An exact repetition of the data is required; no picture should appear in it.

### Material provided

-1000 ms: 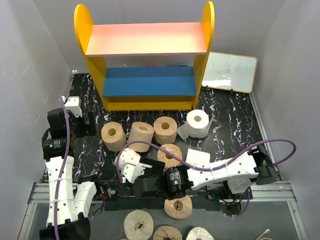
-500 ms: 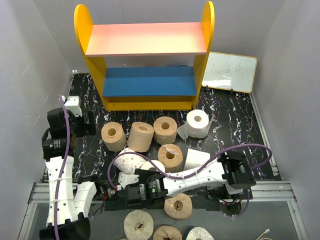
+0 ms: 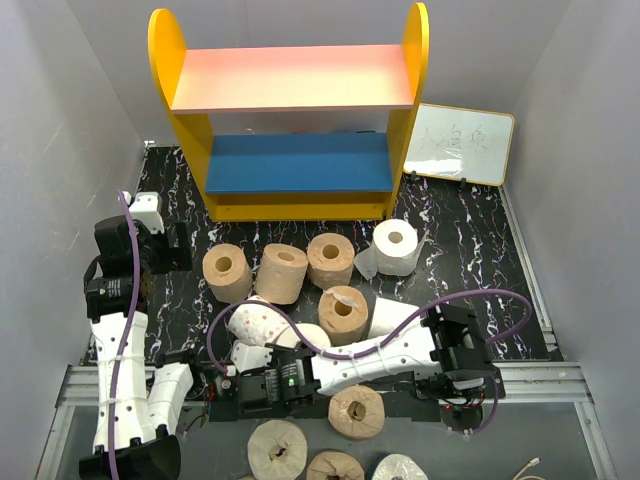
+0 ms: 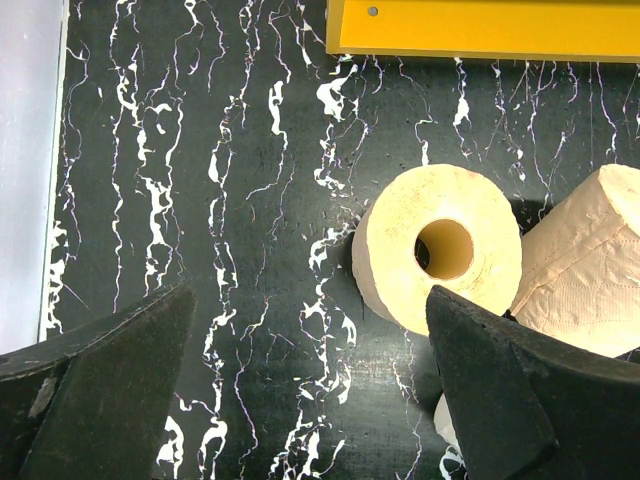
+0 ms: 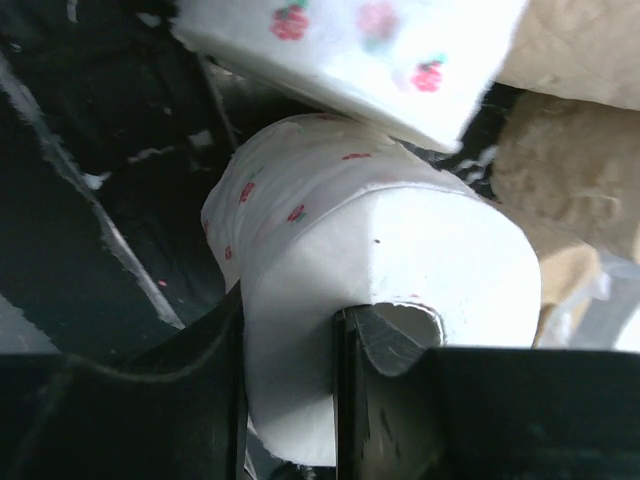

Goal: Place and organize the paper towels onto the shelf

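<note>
shelf (image 3: 290, 78) bare on both boards, so nothing is placed yet. the paper towels (image 3: 331, 259) all lie on the table (image 3: 470, 230) in front of it. right gripper (image 5: 290, 350) pinches the wall of the pink-dotted roll (image 5: 400, 250), one finger in the core, near the arm bases; can't tell if it's lifted. left gripper (image 4: 300, 400) wide, empty, near a tan roll (image 4: 440, 250). every roll left to shelve.

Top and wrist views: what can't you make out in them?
Top view: white board writing, too small to read.
Top view: tan roll at the bottom, cut by the edge.
Left wrist view: shelf, only a yellow strip at the top edge.
Right wrist view: blurred paper above the dotted roll; sheet or roll unclear.
</note>
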`<control>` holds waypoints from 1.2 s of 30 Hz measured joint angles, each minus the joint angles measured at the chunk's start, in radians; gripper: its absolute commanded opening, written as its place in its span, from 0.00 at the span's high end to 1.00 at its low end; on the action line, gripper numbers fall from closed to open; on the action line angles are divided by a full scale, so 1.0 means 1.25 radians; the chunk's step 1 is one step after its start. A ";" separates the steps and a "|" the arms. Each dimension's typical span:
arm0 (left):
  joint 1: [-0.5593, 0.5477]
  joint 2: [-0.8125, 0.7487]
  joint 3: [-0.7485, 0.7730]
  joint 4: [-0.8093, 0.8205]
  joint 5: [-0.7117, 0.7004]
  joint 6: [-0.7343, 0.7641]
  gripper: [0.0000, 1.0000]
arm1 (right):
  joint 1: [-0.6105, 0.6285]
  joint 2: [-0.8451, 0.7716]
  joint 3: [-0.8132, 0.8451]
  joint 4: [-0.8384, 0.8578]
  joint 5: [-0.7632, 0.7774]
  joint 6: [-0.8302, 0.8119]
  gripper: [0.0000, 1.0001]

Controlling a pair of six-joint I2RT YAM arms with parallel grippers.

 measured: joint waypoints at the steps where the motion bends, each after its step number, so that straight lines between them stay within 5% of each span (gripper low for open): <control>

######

Answer for this exercise:
-1000 ms: 
-500 ms: 
+0 ms: 
+0 ms: 
+0 ms: 

Goal: Place and organize the paper towels onto the shelf

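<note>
shelf (image 3: 290, 78) bare on both boards, so nothing is placed yet. the paper towels (image 3: 331, 259) all lie on the table (image 3: 470, 230) in front of it. right gripper (image 5: 290, 350) pinches the wall of the pink-dotted roll (image 5: 400, 250), one finger in the core, near the arm bases; can't tell if it's lifted. left gripper (image 4: 300, 400) wide, empty, near a tan roll (image 4: 440, 250). every roll left to shelve.

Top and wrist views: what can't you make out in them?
Top view: white board writing, too small to read.
Top view: tan roll at the bottom, cut by the edge.
Left wrist view: shelf, only a yellow strip at the top edge.
Right wrist view: blurred paper above the dotted roll; sheet or roll unclear.
</note>
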`<control>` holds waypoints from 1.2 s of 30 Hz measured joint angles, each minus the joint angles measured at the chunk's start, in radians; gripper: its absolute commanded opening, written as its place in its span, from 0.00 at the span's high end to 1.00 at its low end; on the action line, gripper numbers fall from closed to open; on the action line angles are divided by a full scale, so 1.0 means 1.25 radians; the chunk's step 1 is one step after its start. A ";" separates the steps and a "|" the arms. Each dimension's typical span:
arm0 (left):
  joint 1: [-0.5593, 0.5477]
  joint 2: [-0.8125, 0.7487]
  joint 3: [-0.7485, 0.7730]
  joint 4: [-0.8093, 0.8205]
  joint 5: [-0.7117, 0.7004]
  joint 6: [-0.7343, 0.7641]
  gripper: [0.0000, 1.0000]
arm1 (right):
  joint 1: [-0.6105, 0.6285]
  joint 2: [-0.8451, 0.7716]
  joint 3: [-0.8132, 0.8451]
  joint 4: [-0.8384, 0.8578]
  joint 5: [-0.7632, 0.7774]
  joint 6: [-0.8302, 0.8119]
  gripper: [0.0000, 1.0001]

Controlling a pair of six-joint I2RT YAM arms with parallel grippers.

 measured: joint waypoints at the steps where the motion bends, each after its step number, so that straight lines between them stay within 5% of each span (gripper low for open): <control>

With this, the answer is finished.